The pearlit drops shook as in silver showers,
While all in balm did branche and leavis fleit.[2]
Depart fra’ Phœbus did Aurora greit;
Her chrystal tears I saw hing on the flowers
Which he, for love, all drank up with his heat.
Dunbar.
- The Lord is my shepherd; I shall not want.
- He maketh me to lie down in green pastures; He leadeth me beside the still waters; He restoreth my soul.
A Psalm of David.
As I walk over the surface of this fair Earth, an erring and a wayward being, at times dejected by the trials of a solitary and an almost abortive life, or sustained or elevated by its prosperous incidents; I sometimes think that no one other blessing of existence hath ever comforted my heart and restored my soul so much, as the pleasures and delights of Colour. It is my wealth, my joy, my faculty, my fountain!

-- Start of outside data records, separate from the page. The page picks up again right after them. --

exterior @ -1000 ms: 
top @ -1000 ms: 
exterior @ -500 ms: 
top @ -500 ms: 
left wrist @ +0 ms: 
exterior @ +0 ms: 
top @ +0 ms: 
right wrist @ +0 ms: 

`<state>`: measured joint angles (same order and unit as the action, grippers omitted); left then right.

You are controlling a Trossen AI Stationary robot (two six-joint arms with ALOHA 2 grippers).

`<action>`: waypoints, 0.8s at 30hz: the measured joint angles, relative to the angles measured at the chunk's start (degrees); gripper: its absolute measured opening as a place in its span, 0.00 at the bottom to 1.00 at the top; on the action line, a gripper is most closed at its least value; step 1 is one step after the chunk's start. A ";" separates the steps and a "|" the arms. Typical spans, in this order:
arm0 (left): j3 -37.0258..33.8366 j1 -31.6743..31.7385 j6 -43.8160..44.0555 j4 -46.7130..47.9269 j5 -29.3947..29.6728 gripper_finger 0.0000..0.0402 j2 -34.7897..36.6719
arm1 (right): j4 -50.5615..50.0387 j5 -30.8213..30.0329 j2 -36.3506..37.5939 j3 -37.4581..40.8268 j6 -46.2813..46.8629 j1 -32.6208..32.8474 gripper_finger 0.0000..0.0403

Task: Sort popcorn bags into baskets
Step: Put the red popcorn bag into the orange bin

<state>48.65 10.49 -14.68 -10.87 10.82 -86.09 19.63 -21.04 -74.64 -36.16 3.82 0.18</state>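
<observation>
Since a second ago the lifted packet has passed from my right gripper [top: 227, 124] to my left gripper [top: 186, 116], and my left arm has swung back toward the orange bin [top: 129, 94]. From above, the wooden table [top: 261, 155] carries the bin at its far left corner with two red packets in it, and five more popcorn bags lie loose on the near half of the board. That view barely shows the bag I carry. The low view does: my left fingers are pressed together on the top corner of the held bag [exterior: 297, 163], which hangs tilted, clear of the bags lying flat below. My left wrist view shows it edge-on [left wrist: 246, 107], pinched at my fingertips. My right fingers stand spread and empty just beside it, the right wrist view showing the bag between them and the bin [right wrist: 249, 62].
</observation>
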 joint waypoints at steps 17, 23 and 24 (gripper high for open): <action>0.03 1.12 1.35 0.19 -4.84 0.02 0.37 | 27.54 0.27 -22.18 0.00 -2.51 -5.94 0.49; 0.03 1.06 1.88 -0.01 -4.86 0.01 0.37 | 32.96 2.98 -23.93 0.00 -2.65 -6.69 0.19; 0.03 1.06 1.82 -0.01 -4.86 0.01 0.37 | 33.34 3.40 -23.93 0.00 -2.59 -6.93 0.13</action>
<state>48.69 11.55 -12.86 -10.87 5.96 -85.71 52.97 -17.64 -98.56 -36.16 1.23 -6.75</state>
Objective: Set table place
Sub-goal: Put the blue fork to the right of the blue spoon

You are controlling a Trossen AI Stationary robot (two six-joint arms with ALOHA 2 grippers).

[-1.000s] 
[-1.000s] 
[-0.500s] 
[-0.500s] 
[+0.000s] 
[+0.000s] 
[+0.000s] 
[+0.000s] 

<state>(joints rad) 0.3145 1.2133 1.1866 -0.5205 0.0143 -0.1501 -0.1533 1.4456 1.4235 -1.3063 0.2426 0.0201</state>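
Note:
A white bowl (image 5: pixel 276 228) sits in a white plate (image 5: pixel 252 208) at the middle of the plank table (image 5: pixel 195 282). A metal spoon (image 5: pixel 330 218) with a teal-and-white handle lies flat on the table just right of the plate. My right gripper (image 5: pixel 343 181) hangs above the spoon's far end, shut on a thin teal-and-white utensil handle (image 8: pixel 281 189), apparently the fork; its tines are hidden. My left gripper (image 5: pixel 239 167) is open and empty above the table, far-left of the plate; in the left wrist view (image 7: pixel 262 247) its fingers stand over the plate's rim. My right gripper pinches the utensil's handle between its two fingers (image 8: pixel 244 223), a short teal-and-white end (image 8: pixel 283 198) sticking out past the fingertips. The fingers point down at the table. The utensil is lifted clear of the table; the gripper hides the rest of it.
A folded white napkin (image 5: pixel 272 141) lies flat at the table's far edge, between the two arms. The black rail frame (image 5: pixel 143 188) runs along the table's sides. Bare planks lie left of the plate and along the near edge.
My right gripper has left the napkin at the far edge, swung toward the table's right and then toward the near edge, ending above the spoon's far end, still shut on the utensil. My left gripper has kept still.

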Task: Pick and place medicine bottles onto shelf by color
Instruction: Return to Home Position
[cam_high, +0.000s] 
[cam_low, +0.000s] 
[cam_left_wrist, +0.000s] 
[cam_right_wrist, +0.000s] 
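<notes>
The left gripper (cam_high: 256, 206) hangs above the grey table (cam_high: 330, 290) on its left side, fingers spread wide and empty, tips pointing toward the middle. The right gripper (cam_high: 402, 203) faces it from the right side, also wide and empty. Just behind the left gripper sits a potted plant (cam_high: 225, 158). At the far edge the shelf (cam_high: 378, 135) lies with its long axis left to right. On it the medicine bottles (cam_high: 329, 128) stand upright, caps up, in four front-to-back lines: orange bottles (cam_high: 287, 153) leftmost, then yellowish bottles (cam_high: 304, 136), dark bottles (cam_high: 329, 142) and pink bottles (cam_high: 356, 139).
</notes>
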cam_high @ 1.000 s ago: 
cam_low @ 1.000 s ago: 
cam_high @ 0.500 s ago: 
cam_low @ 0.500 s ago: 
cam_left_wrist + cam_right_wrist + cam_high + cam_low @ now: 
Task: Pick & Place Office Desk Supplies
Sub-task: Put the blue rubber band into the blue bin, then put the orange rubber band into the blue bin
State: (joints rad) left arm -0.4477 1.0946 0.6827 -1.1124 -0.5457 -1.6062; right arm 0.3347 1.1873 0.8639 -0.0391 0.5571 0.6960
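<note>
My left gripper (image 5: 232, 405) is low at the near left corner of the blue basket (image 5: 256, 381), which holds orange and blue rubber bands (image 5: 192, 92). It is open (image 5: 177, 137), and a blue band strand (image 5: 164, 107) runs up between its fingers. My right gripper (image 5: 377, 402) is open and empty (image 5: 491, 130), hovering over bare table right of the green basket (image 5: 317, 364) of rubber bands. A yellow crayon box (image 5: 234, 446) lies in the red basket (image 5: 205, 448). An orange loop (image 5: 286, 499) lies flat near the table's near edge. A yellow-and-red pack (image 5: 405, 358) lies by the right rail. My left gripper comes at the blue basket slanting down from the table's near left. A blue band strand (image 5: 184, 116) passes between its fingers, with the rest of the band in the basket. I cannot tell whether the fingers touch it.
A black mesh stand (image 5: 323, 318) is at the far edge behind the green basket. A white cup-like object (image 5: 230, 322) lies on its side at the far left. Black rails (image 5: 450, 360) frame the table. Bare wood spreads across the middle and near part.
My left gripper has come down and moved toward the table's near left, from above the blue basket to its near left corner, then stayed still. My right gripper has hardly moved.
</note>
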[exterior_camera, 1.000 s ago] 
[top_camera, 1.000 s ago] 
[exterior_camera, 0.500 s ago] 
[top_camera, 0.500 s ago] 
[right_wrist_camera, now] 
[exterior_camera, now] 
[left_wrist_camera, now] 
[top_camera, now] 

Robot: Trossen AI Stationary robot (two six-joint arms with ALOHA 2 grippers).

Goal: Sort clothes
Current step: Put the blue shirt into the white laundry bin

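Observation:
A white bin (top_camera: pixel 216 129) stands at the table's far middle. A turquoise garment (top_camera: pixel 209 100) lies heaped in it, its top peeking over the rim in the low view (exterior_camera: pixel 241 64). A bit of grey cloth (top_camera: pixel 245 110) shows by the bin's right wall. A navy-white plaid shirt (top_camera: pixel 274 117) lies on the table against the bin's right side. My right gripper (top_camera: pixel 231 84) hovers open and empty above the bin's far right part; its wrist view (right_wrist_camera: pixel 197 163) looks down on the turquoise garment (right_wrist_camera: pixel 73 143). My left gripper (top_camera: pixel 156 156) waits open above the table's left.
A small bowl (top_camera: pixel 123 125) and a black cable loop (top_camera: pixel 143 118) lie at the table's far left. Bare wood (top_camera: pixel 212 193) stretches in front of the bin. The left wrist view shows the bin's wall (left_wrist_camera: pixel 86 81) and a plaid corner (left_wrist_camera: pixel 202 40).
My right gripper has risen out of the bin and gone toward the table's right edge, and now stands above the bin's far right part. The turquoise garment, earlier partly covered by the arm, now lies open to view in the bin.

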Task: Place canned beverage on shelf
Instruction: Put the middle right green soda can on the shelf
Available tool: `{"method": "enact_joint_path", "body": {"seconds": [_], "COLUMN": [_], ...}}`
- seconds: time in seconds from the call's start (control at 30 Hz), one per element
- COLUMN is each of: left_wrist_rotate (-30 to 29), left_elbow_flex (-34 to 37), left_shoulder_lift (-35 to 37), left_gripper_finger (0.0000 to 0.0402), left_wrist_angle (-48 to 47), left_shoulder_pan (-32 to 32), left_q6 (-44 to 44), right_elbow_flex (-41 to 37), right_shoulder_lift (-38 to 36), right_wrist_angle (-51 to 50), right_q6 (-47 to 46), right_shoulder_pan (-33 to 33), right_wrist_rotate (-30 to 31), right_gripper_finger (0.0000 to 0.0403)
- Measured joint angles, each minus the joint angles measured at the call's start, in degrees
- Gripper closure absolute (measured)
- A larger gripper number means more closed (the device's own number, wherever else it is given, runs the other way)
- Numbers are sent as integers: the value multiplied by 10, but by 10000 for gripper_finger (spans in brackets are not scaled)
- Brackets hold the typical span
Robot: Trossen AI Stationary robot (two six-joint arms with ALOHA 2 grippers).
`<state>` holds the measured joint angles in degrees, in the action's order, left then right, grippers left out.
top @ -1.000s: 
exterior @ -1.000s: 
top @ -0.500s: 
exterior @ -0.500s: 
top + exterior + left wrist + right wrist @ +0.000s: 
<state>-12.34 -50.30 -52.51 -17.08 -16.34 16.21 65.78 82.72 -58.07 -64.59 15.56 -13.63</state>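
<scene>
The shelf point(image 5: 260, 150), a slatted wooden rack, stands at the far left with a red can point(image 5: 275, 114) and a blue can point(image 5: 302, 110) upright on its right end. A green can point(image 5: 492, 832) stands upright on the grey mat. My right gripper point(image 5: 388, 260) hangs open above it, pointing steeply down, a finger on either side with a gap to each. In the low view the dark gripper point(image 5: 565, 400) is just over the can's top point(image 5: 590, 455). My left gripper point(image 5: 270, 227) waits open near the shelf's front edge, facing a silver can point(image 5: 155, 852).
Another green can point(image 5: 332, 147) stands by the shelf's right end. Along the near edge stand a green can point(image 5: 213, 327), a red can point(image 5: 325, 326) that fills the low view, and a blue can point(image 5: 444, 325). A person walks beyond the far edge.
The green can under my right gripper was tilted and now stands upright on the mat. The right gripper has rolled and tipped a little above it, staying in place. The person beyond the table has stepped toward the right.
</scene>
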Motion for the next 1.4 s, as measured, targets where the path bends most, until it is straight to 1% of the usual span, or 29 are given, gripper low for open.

The recreative pleasure that others find in Music, although this is not denied is less to me than to them, a restorative and a balm. Music excites, arouses me; melts me into weakness, or animates me into passionate exertion; but it is in the green pasture and beside the still waters, in bowers apparelled with white and red; it is in the tints with which autumn is bedecked, and Day expires; that I feel I shall not want, and that God restoreth my soul! And it is among huge and solitary mountain masses of grey castellated rock, in the crevices of which the stinted pine, and the cedar with its brown and tattered trunk, struggle out a hard and scanty existence and are yet covered with never-fading verdure—mountains to which the Saviour of mankind might have retired to meditate and pray—that I feel that the Lord is my Shepherd, and shall bring me to the green pastures, and lead me beside the still waters; my Rock! my fortress! and my high tower!